But indeed, I could use simple_strtoull(), ignore this and be done
with it.

> - Saturate.
> - Return a pointer to the digit that makes the value too big as the
>   termination character - since the code will typically expect one
>   of ",.:-" this will be a syntax error.

There would not be a  way to do that if granular control of the
parsing is not provided.
 
> It might be worth adding a parameter for the maximum value.
> Then you only need one real function for 32bit and 64bit values.

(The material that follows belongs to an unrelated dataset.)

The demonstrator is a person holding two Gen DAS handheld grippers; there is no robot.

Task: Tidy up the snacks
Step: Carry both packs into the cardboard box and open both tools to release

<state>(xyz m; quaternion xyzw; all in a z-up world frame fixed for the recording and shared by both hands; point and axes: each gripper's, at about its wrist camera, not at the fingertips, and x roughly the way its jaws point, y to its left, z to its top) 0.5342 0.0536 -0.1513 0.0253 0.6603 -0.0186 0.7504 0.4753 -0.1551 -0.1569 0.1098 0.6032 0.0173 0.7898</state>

Not seeing a reason for that, as range limits can be checked after
the parsing. Here we just make sure that the parsed value fits in
64-bits.

> But you also really want the use the function return value for the
> converted number (for all sorts of reasons).

-- 
Kind regards,

Rodrigo Alencar
Re: [PATCH v8 02/10] lib: kstrtox: add kstrntoull() helper
Posted by Andy Shevchenko 1 month, 1 week ago 
On Tue, Mar 03, 2026 at 01:27:07PM +0000, Rodrigo Alencar via B4 Relay wrote:

> Add kstrntoull() function, which converts a string to an ULL with a max
> character limit. The function is an alternative integer parsing function
> that does not require a null-terminated string. It becomes a better option

null -->  NUL

> over simple_strtoull() or kstrtoull() when parsing integers from a buffer
> with custom delimiters without having to create temporary copies.
> The function is consumed inside the implementation _kstrtoull(),
> promoting reuse.

But this will not properly convert 0000000000000000000000000000000000000000100,
for example, if the max_chars say set to 20.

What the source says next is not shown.